-- Opening Marker --

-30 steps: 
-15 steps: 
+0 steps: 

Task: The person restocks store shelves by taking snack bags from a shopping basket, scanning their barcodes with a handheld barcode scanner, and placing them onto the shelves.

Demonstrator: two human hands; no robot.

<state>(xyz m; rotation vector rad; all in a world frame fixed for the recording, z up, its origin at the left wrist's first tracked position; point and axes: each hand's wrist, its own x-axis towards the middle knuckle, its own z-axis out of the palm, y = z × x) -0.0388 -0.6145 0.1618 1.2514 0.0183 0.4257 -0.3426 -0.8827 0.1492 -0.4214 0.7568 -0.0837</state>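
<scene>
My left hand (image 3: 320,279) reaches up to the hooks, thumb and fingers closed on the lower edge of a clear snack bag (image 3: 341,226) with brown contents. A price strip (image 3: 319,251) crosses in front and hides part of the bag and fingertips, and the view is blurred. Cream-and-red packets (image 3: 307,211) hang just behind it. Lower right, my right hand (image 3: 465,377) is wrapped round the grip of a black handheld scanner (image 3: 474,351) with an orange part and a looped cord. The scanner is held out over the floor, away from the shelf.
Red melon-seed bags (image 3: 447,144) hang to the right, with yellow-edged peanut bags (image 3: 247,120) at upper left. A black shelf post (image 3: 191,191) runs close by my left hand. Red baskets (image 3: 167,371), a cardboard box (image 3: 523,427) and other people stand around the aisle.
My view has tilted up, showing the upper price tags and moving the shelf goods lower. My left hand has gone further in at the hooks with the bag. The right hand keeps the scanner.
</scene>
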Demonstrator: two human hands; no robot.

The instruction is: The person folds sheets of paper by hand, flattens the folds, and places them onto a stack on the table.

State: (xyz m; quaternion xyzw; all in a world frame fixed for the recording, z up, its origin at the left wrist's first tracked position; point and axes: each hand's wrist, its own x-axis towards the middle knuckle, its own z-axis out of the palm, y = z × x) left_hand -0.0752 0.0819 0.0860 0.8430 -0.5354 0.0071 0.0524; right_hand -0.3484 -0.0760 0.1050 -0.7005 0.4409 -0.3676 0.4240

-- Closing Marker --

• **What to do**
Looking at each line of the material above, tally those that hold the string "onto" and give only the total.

• **Exercise result**
2